Inverted light-sheet microscope developed at EMBL (Strnad et al., 2016) was used for live-imaging mouse embryos (Figures 2 and 3) and control embryos in Figure 6. To illuminate cell membrane more uniformly, a rotating 6 mm thick and 25-mm diameter glass plate (Thorlabs) was inserted in the illumination path. 488 nm and 561 nm laser beams passing through this mirror was translated by it at the back focal plane of the illumination objective 10 x 0.3 NA (Nikon, CFI Plan Fluor 10XW). Emission light was collected into 100 × 1.1 NA water immersion objective (Nikon, CFI Plan 100XW) and imaged on a CMOS camera (Hamamatsu Photonics, Orca Flash 4 V2). Images were taken every 10–15 min. The mounting of embryos on the microscope was done as described in Strnad et al. (2016). Temperature and CO2 concentration were maintained 37°C and 5% respectively. The axial distance between two consecutive Z planes was set to 1 μm.

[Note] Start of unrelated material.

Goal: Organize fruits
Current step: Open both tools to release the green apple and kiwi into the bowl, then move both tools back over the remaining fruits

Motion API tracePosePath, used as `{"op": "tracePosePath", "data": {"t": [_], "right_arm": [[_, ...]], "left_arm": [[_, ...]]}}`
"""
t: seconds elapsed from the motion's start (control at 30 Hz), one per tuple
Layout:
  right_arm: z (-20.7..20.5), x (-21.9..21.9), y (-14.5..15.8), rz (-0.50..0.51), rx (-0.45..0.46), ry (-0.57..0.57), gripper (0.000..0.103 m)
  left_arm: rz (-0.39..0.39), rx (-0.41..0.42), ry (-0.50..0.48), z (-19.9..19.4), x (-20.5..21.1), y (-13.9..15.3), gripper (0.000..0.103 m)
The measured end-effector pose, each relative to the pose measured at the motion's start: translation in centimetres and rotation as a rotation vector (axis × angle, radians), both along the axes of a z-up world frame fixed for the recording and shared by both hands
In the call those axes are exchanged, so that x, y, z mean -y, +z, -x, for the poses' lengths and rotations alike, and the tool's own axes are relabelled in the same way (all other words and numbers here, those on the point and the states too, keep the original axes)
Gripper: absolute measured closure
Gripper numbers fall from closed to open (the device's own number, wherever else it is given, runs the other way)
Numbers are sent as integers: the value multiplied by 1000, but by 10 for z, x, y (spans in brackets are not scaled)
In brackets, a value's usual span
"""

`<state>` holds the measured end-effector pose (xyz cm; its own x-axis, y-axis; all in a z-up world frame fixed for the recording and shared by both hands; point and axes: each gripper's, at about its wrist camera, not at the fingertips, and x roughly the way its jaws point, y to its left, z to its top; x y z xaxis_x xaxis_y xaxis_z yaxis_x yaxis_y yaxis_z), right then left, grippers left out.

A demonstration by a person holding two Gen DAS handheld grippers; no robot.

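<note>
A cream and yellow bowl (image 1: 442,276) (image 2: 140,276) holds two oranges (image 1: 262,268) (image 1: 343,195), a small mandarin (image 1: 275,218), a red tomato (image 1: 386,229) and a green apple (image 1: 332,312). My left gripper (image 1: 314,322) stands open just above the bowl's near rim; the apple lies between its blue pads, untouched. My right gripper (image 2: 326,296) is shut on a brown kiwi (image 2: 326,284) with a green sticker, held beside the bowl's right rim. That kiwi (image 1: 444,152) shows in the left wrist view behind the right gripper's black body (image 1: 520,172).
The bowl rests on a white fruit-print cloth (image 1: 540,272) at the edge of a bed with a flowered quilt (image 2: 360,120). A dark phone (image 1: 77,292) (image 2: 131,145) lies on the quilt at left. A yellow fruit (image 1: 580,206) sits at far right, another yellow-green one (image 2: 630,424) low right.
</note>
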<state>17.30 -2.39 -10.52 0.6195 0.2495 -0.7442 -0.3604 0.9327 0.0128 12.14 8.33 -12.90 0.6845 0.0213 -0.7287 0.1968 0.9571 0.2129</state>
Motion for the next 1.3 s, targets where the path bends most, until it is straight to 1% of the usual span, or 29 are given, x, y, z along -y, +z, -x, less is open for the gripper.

Fabrication of The Compression Device

The compression device used in this study was developed earlier (Le Berre et al., 2012). It is composed of a suction cup and a structured confining glass slide, which can be used on a standard petri dish compatible with fluorescence microscopy. In brief, the confining structure with micropillars on the coverslips was made of PDMS, casted from molds fabricated by standard photolithography. Either photoresist SU8 2015 or SU8 2025 (MicroChem) was chosen to fabricate the mold on a silicon wafer with a regular microholes array (diameter: 440 μm, 1 mm spacing), depending on the heights of micropillars, which is either 16 μm or 29 μm in this paper.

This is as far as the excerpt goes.